RECORDED DATA >>
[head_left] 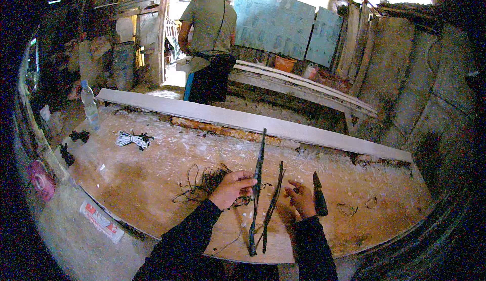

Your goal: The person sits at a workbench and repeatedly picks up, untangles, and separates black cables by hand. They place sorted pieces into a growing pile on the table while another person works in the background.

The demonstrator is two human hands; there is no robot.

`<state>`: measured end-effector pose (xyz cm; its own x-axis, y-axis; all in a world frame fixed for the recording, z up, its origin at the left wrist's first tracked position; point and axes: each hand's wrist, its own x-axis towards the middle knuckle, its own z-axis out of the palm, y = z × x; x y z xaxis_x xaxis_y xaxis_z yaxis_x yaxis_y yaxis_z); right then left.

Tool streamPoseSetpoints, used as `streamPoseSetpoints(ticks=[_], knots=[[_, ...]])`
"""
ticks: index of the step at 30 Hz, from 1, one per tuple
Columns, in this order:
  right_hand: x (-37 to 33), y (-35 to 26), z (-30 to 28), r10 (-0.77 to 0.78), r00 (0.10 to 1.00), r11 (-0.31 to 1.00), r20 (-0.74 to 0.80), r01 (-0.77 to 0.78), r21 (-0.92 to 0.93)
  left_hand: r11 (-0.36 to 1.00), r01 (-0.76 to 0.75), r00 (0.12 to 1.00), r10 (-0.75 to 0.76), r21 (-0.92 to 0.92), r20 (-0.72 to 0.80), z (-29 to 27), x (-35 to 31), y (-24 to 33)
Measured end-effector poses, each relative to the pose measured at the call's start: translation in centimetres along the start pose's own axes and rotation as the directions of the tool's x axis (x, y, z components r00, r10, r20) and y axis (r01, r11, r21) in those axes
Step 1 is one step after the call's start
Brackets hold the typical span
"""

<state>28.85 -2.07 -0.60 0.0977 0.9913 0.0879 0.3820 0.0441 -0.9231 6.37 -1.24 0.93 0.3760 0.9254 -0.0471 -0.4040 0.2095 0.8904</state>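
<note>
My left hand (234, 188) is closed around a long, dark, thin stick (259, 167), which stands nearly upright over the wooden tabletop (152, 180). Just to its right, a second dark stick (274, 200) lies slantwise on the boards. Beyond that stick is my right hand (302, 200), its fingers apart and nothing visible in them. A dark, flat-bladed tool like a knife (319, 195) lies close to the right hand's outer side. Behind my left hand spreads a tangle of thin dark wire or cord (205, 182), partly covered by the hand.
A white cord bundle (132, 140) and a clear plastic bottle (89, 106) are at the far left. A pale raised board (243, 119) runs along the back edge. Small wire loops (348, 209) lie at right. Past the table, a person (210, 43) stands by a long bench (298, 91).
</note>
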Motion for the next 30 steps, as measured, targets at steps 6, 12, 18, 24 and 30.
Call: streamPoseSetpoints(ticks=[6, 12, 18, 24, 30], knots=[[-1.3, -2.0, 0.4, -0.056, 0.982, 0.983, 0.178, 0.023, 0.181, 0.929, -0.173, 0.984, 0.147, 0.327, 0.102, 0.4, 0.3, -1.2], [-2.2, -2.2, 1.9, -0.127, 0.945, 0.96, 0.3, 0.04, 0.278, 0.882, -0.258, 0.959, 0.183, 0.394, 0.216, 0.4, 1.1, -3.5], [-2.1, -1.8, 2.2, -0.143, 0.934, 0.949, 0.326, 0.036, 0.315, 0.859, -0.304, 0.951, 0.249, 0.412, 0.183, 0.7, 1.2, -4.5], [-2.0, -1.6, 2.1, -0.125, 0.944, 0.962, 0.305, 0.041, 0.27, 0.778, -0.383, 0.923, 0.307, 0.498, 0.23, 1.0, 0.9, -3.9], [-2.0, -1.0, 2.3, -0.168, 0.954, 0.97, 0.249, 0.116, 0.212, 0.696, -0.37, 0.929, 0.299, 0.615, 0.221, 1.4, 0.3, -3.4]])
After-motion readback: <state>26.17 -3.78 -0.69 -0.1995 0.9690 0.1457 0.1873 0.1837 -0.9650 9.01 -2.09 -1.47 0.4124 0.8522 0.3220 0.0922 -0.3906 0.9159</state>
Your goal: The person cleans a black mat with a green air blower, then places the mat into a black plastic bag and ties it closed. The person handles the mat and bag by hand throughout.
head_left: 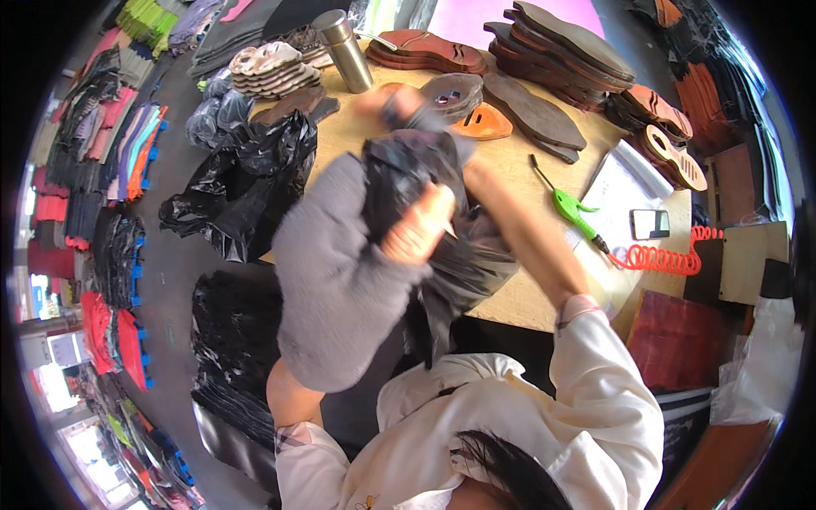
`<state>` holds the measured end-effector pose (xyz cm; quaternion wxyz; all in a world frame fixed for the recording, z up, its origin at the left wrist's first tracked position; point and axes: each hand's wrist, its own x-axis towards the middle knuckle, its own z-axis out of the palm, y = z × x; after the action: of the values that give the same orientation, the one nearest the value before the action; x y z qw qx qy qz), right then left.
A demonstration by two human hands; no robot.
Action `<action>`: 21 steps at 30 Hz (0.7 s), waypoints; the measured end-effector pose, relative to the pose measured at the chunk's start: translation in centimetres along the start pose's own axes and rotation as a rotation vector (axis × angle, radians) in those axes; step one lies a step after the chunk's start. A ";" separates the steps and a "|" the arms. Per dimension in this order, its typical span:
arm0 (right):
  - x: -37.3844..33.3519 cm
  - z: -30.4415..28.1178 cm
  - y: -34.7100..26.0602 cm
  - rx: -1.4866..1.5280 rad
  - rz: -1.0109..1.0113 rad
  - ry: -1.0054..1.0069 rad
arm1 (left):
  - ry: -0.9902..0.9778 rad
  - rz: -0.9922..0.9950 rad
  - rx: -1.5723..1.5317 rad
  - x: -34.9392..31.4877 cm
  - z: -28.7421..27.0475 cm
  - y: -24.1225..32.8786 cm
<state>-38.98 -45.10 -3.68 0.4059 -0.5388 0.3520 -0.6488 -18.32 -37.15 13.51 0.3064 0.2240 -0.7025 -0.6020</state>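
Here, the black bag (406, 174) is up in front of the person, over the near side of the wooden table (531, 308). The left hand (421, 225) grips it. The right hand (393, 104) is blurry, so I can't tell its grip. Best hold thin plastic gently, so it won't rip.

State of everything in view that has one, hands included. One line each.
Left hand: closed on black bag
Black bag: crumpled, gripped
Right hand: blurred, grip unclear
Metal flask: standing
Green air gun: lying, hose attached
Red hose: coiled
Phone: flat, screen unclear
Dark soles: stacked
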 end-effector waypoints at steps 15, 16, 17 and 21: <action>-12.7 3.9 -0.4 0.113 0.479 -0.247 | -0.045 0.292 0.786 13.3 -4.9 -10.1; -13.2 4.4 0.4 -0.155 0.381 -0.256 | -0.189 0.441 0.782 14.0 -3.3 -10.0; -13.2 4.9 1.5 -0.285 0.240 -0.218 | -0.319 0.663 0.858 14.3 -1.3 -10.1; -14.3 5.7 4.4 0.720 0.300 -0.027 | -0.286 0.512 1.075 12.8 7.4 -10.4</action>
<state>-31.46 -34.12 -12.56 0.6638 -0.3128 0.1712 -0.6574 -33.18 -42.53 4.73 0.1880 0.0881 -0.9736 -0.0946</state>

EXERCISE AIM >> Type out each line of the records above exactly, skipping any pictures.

SOLUTION TO THIS EXERCISE >>
[head_left] 

Your goal: The person sits at a workbench and repeatedly picks up, untangles, and separates black cables by hand. They place sorted pieces into a growing pile on the table while another person works in the background.

The demonstrator is two human hands; there is no robot.

`<state>`: measured end-effector pose (xyz cm; its own x-axis, y-axis; all in a world frame fixed for the recording, z up, its origin at the left wrist's first tracked position; point and axes: each hand's wrist, its own x-axis towards the middle knuckle, its own z-axis out of the palm, y = z × x; x y z xaxis_x xaxis_y xaxis_z yaxis_x yaxis_y yaxis_z); right then left.

Tool streamPoseSetpoints, used as `streamPoseSetpoints(ticks=[_], knots=[[_, ...]])`
"""
ticks: index of the step at 30 Hz, from 1, one per tuple
Columns, in this order:
  right_hand: x (-37 to 33), y (-35 to 26), z (-30 to 28), r10 (-0.77 to 0.78), r00 (0.10 to 1.00), r11 (-0.31 to 1.00), r20 (-0.74 to 0.80), r01 (-0.77 to 0.78), r21 (-0.92 to 0.93)
  left_hand: r11 (-0.36 to 1.00), r01 (-0.76 to 0.75), r00 (0.12 to 1.00), r10 (-0.75 to 0.76), r21 (-0.92 to 0.92), r20 (-0.72 to 0.80), z (-29 to 27), x (-35 to 31), y (-24 to 33)
Measured end-effector poses, each relative to the pose measured at the call's start: translation in centimetres along the start pose's own axes and rotation as the directions of the tool's x axis (x, y, z components r00, r10, r20) and y axis (r01, r11, r21) in those axes
Step 1 is one step after the call's start
Brackets hold the typical span
"""

<state>28.85 -2.07 -0.60 0.0977 0.9913 0.0879 0.3820 0.0441 -0.9231 6.37 -1.24 0.93 0.3760 0.9254 -0.0471 -0.4040 0.2095 0.8904</state>
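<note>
My left hand (234, 188) is closed around a long, dark, thin stick (259, 167), which stands nearly upright over the wooden tabletop (152, 180). Just to its right, a second dark stick (274, 200) lies slantwise on the boards. Beyond that stick is my right hand (302, 200), its fingers apart and nothing visible in them. A dark, flat-bladed tool like a knife (319, 195) lies close to the right hand's outer side. Behind my left hand spreads a tangle of thin dark wire or cord (205, 182), partly covered by the hand.
A white cord bundle (132, 140) and a clear plastic bottle (89, 106) are at the far left. A pale raised board (243, 119) runs along the back edge. Small wire loops (348, 209) lie at right. Past the table, a person (210, 43) stands by a long bench (298, 91).
</note>
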Motion for the next 30 steps, as measured, targets at steps 6, 12, 18, 24 and 30.
Call: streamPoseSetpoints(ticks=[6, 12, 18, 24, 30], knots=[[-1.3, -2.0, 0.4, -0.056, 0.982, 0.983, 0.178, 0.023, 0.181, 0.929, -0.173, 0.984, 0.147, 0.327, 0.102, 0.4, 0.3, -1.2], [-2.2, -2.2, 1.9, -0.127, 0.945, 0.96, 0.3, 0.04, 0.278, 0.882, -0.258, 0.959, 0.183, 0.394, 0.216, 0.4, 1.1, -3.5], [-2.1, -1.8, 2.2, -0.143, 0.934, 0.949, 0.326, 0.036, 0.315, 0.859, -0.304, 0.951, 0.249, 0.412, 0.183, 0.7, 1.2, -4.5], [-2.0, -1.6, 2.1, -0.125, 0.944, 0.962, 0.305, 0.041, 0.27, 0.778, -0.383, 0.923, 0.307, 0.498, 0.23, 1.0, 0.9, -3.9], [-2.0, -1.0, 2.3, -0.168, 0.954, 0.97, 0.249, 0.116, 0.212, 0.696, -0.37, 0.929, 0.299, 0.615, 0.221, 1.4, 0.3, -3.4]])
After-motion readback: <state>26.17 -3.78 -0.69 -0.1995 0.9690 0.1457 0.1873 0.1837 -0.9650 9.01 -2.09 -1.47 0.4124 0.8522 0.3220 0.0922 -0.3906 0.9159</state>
Your goal: The person cleans a black mat with a green air blower, then places the mat into a black plastic bag and ties it closed. The person handles the mat and bag by hand throughout.
head_left: 
`<state>` holds the measured end-effector pose (xyz cm; quaternion wxyz; all in a world frame fixed for the recording, z up, its origin at the left wrist's first tracked position; point and axes: each hand's wrist, its own x-axis towards the middle knuckle, its own z-axis out of the palm, y = z × x; after the action: of the values that give the same orientation, the one nearest the value before the action; x y z qw qx qy qz), right then left.
A demonstration by two human hands; no robot.
Action `<action>`: 21 steps at 30 Hz (0.7 s), waypoints; the measured end-effector pose, relative to the pose measured at the chunk's start: translation in centimetres along the start pose's own axes and rotation as a rotation vector (axis × angle, radians) in those axes; step one lies a step after the chunk's start. A ";" separates the steps and a "|" the arms. Per dimension in this order, its typical span:
arm0 (right):
  - x: -37.3844..33.3519 cm
  - z: -30.4415..28.1178 cm
  - y: -34.7100..26.0602 cm
  - rx: -1.4866..1.5280 rad
  - rz: -1.0109..1.0113 rad
  - ry: -1.0054..1.0069 rad
arm1 (left):
  - ry: -0.9902..0.9778 rad
  - rz: -0.9922..0.9950 rad
  - rx: -1.5723..1.5317 rad
  - x: -34.9392..31.4877 cm
  - z: -28.7421..27.0475 cm
  - y: -24.1225..32.8786 cm
<state>-38.98 -45.10 -3.68 0.4059 -0.5388 0.3520 -0.6488 -18.32 -37.15 13.51 0.3064 0.2240 -0.7025 -0.6020</state>
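Here, the black bag (406, 174) is up in front of the person, over the near side of the wooden table (531, 308). The left hand (421, 225) grips it. The right hand (393, 104) is blurry, so I can't tell its grip. Best hold thin plastic gently, so it won't rip.

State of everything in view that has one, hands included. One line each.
Left hand: closed on black bag
Black bag: crumpled, gripped
Right hand: blurred, grip unclear
Metal flask: standing
Green air gun: lying, hose attached
Red hose: coiled
Phone: flat, screen unclear
Dark soles: stacked
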 end-effector waypoints at steps 15, 16, 17 and 21: <action>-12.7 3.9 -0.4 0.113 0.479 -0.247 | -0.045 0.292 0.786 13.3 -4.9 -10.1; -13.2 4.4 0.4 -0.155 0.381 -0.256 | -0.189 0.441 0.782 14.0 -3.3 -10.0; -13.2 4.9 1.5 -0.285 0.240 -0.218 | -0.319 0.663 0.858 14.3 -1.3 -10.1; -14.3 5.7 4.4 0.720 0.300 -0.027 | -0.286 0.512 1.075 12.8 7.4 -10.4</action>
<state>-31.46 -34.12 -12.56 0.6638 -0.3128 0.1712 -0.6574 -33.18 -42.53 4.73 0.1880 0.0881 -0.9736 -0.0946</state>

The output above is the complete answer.